> Problem:
Go over each line of the entries below, count those with "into", and give only the count.

> Records for this task:
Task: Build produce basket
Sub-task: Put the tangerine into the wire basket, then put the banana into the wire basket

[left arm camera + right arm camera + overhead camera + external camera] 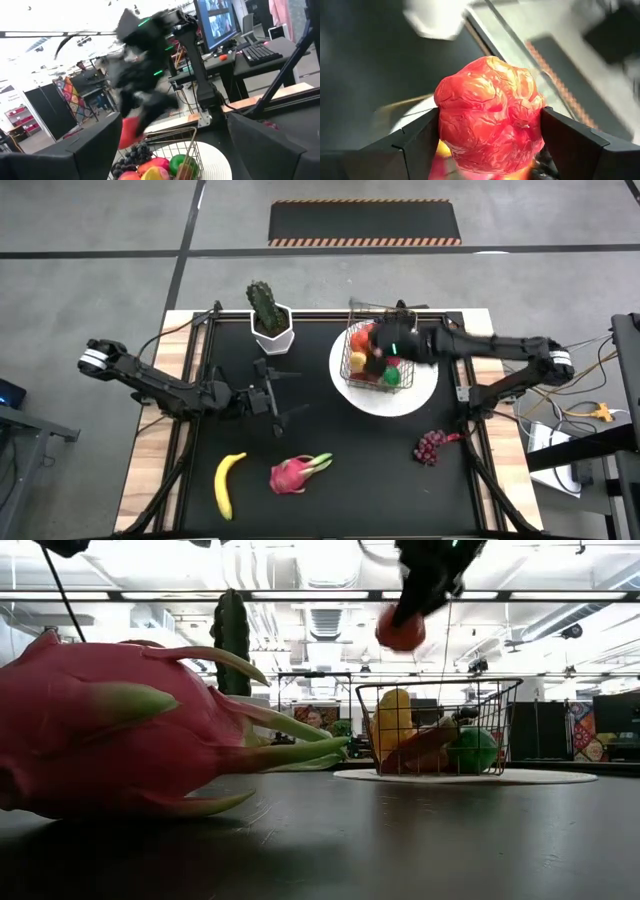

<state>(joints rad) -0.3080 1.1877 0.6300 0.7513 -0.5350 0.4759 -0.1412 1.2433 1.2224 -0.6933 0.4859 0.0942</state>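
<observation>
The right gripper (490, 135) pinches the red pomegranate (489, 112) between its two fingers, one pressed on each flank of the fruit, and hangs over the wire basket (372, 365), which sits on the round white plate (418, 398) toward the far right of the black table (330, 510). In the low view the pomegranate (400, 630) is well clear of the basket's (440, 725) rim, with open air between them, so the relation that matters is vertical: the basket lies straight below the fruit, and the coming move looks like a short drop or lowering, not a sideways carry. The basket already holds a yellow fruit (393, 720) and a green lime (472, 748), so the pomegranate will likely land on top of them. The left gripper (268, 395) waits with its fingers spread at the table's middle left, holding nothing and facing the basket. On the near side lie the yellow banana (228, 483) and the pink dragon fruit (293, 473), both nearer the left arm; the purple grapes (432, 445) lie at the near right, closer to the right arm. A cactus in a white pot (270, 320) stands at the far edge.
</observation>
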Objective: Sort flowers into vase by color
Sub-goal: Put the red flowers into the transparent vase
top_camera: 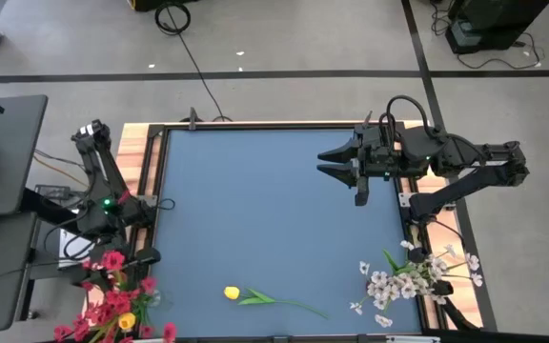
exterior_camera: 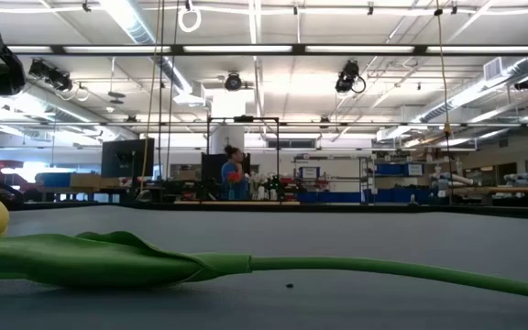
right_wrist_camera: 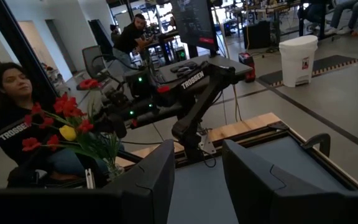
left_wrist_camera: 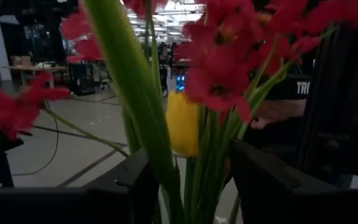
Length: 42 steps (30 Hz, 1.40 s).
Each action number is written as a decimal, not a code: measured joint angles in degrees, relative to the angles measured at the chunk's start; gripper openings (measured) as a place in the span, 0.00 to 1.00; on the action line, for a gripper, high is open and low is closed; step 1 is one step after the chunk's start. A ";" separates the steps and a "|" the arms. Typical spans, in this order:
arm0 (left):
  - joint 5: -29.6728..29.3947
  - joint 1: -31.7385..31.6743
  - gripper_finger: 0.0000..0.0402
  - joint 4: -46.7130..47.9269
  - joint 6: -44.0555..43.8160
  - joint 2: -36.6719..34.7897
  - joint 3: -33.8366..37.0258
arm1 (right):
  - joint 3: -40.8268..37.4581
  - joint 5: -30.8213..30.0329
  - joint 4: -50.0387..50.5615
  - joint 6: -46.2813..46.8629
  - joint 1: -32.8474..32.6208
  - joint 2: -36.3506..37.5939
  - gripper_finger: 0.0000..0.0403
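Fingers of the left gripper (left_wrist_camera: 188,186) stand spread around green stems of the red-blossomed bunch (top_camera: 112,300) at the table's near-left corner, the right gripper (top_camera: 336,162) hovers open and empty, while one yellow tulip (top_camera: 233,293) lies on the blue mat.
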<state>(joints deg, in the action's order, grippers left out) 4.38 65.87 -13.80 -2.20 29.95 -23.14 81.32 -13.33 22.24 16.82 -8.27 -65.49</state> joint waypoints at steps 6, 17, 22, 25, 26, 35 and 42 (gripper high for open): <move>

> Answer to the problem:
3